A tous les passionnés de relations internationales, le vin est votre plus fidèle compagnon ! Qualifié de « lubrifiant social » par Jean Clavel, ce dernier est omniprésent dans la diplomatie et la géopolitique, puisque symbole d’une puissance économique et culturelle.
Yves Lacoste définit la géopolitique comme « l’étude des rivalités de pouvoirs inscrites sur les territoires »[1]. Le vin est un produit emblématique d’enjeux de puissance culturelle liés à des enjeux territoriaux, puisque faire du vin, c’est d’abord maîtriser son territoire. Longtemps l’apanage de l’Europe, il s’inscrit désormais dans une agriculture mondialisée, devenant représentatif des grands rapports de force géopolitiques. Le vin révèle alors un bouleversement de l’échiquier de la puissance entre pays développés et pays émergents. Mais quelle forme de puissance incarne t-il ?

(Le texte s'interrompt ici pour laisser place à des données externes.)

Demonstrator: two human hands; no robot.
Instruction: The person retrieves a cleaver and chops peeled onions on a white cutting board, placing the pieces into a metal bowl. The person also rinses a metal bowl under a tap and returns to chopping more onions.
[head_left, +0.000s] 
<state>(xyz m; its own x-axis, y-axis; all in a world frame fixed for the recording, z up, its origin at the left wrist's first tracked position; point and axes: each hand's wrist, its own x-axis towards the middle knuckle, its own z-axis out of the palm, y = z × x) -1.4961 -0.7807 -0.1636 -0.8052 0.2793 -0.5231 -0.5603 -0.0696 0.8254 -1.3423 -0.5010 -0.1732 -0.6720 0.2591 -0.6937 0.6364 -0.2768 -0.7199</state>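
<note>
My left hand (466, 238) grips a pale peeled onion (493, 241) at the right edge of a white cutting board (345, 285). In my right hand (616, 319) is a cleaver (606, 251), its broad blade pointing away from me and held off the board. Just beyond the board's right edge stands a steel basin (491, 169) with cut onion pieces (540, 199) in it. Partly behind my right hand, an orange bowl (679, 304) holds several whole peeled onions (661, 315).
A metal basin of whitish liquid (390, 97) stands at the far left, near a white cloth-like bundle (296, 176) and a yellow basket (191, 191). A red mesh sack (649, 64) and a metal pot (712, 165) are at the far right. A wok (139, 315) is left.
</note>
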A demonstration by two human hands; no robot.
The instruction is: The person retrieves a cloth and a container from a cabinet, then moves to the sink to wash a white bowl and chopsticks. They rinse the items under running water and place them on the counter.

Si le vin est au coeur d’une guerre commerciale entre l’Ancien Monde et le Nouveau Monde, il est également marqueur d’une puissance culturelle. Néanmoins, il est confronté à de nouveaux défis qui l’incitent à adopter de nouvelles politiques.
Une guerre commerciale
L’Europe demeure le bastion de la production mondiale de vin, représentant en 2014 58 % de la production planétaire. En effet, des pays historiquement producteurs de vin, tels que l’Italie, la France ou encore l’Espagne caracolent en tête des pays producteurs, cumulant 48 % de la production mondiale en 2015 [2]. Chaque année, la France et l’Italie se disputent la première place du pays qui produit le plus de vin. Néanmoins, la puissance viticole de la France se démarque, grâce à un “efficient triptyque productif” [3]. Elle possède en effet des vignobles prestigieux tels que le Bordelais et la Bourgogne dont la renommée suffit à vendre. De plus, par sa large gamme elle est capable de couvrir l’ensemble du spectre productif vinicole (vins, spiritueux, grands crus). Enfin, grâce à son système des appellations d’origine contrôlée (AOC) datant de 1935, son savoir-faire demeure valorisé et protégé.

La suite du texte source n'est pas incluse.